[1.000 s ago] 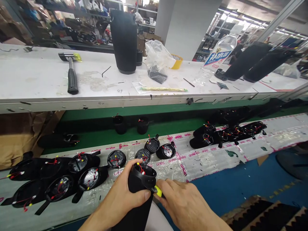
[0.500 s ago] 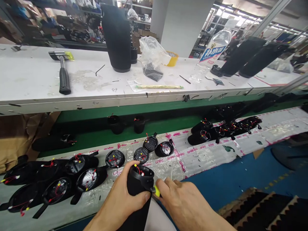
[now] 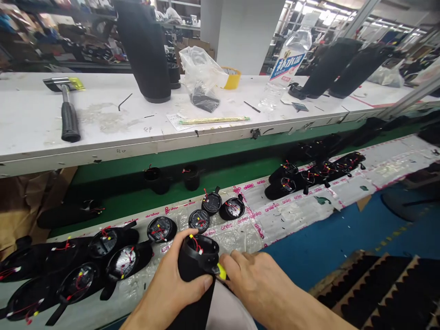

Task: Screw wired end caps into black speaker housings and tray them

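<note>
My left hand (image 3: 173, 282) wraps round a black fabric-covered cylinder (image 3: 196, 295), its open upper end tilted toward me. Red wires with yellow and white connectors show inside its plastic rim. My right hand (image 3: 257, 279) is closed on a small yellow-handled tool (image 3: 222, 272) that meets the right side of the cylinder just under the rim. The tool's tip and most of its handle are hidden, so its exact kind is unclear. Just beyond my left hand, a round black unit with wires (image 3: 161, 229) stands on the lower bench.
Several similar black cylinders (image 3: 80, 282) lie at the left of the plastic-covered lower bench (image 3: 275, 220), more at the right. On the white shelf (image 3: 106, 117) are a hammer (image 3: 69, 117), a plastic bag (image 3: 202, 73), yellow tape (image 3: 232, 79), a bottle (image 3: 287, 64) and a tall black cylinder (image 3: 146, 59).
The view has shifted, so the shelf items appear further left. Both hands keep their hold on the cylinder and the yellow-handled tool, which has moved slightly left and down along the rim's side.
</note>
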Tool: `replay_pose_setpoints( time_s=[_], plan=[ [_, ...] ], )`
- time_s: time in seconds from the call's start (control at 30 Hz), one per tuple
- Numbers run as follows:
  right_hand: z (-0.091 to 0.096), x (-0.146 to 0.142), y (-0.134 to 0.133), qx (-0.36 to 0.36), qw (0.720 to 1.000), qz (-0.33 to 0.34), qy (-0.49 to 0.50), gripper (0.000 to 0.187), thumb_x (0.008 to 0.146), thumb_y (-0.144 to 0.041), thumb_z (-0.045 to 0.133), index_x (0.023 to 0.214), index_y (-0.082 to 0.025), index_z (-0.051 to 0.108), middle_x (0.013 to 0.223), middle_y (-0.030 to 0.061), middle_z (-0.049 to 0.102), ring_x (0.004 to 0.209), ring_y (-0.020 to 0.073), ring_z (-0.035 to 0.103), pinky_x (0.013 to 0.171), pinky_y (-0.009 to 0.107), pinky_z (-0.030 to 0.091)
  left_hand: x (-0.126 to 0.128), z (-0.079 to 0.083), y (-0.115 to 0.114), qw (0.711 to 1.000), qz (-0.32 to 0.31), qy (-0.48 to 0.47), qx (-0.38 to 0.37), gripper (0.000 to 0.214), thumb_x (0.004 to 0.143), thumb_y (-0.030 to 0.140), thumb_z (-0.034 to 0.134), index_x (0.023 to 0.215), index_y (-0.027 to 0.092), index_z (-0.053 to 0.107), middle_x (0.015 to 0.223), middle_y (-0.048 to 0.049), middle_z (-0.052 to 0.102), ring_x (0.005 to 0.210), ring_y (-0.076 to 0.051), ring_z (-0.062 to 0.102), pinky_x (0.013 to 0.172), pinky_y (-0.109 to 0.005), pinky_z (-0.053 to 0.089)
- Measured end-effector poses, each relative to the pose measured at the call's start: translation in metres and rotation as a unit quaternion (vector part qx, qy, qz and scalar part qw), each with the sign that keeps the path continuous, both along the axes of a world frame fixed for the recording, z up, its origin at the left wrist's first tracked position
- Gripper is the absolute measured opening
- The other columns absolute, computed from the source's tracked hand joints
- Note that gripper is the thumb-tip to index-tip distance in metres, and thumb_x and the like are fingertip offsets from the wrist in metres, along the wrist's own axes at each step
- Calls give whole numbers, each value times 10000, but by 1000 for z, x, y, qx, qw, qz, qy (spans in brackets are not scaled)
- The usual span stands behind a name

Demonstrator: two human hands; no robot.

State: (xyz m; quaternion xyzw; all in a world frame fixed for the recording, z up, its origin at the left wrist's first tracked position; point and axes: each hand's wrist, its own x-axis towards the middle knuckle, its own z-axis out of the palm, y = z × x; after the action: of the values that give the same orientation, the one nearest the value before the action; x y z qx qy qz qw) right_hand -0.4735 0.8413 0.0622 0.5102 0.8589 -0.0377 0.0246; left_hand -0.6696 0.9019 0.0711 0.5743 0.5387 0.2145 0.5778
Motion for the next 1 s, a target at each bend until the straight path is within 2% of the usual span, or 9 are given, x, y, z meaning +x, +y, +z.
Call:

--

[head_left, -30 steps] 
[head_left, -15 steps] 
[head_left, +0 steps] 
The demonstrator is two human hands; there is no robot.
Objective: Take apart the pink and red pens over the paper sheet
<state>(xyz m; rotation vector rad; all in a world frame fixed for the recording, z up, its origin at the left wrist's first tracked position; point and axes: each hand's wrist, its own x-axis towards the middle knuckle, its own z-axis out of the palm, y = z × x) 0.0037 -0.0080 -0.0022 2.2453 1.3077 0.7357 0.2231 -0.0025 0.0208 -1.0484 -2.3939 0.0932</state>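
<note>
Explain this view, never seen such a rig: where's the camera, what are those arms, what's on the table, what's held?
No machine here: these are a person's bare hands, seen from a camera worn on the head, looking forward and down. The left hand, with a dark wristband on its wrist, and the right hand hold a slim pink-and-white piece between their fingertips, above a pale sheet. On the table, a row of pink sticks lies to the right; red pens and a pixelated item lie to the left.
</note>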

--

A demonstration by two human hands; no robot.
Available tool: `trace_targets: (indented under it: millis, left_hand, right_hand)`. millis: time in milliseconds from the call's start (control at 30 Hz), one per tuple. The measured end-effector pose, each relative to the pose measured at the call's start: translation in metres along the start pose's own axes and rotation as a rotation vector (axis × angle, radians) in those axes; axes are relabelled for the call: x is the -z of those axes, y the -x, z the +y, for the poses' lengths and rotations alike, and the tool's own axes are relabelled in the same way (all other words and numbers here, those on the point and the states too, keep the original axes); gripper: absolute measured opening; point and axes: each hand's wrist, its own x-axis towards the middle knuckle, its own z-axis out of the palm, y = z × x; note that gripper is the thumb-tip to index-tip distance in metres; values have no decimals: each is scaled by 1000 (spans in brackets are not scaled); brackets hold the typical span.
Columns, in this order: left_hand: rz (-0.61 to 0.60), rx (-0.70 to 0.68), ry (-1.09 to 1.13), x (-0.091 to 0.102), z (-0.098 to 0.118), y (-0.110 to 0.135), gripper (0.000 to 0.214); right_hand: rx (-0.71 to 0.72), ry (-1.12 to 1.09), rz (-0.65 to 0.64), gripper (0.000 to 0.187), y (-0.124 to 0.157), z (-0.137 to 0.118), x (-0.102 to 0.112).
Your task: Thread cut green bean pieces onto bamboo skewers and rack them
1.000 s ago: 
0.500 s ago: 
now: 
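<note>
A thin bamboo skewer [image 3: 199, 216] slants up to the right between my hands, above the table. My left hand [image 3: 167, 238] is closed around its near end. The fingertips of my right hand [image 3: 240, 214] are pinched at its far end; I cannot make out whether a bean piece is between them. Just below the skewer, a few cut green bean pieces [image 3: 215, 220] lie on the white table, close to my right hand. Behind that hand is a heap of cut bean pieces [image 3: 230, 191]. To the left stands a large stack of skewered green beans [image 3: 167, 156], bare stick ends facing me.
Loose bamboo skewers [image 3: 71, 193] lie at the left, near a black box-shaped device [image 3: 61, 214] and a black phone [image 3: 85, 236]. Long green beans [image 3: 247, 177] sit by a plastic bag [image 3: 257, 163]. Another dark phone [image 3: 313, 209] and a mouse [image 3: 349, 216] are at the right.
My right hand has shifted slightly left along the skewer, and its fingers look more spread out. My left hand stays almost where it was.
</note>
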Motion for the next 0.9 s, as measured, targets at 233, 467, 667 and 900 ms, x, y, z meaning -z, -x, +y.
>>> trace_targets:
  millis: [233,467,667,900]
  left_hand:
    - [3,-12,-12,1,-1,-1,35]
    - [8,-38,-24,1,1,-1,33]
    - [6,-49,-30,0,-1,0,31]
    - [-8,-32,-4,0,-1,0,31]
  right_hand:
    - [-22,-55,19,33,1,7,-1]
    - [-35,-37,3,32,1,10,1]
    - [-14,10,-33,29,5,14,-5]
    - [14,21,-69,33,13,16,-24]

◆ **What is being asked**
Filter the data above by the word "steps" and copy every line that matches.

◆ **Written solution**
[head_left, -30 steps] 
[head_left, -15 steps] 
[head_left, +0 steps] 

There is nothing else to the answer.